Background information
- Born: Unique Torralba Salonga April 26, 2000 (age 26) Manila, Philippines
- Genres: Pinoy rock; psychedelic rock; experimental;
- Occupations: Musician; singer-songwriter; producer;
- Instruments: Vocals; guitar;
- Years active: 2014–present
- Label: O/C
- Member of: IV of Spades

= Unique Salonga =

Filipino singer-songwriter, musician and producer

Unique Torralba Salonga (born April 26, 2000) is a Filipino singer-songwriter, musician and producer. He is best known as the lead vocalist and rhythm guitarist of the funk rock band IV of Spades. He left the band to focus on a solo career and released his first studio album Grandma in 2018, and has since recorded and released two more studio albums. His latest and third studio album Daisy, was released on September 29, 2023. He later rejoined and reunited with the band in 2025.

==Career==
===Band frontman===
====2014–2018: IV of Spades====

In June 2014, Allan Silonga decided to form a band for his son Blaster, who would become the band's lead guitarist. The Silongas were able to recruit drummer Badjao de Castro and bassist Zild Benitez, who are the sons of Allan's friends. Unique Salonga, who was already writing his own music, was later recruited to become the band's lead singer.

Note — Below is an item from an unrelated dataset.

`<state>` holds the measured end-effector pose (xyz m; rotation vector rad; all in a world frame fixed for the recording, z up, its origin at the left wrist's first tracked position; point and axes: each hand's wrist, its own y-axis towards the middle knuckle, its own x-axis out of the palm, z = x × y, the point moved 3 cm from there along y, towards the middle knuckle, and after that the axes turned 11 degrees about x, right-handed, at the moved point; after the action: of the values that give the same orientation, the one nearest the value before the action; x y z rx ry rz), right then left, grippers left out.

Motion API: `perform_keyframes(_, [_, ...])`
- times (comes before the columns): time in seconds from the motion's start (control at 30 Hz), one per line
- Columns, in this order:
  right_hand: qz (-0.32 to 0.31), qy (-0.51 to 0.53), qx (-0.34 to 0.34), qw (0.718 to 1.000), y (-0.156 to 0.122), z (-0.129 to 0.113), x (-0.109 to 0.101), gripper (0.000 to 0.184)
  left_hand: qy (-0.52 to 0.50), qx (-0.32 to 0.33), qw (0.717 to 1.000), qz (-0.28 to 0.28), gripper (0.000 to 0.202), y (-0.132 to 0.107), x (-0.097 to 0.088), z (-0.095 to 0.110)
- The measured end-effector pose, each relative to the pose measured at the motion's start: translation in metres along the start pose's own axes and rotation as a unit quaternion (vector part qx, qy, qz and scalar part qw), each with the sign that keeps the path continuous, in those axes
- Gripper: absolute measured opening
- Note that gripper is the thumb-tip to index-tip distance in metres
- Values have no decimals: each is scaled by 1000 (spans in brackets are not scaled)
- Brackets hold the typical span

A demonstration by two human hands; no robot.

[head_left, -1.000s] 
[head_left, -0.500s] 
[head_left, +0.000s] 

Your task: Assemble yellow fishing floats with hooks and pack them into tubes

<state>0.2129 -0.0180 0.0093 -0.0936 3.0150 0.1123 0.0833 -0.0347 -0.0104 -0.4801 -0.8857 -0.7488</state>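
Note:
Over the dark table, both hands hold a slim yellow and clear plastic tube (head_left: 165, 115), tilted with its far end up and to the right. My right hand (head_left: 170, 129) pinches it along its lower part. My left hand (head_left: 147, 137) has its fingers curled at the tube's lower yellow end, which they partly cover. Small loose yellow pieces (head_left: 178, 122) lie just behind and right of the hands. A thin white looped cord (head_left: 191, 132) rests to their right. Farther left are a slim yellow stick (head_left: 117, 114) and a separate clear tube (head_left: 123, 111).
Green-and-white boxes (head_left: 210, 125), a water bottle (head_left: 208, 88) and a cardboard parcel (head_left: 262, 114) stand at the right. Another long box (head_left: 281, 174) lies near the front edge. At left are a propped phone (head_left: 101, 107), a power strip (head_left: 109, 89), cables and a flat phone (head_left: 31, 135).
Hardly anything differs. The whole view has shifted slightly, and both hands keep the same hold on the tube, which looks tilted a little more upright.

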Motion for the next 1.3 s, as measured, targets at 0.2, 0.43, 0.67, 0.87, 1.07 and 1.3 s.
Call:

IV of Spades signed to a record label and released their first single "Ilaw sa Daan" under Warner Music Philippines.

The group's second single, "Hey Barbara" was released on July 9, 2017, and followed up by their third single "Where Have You Been My Disco?", released on December 9, 2017, via YouTube.

In 2018, the band released their fourth single called "Mundo". It became the group's highest viewed single on YouTube. The band's videos have over 100 million views on YouTube.

IV of Spades won the New Artist of the Year and the MYX Bandarito Performance of the Year and Nominated as Group of the Year at the annual Myx Music Awards. The band also won Dreams Come True with AirAsia, the airline's search for the most promising acts in the region. The band performed with David Foster as part of their prize. They also won the Favorite New Group award at the 30th annual Awit Awards.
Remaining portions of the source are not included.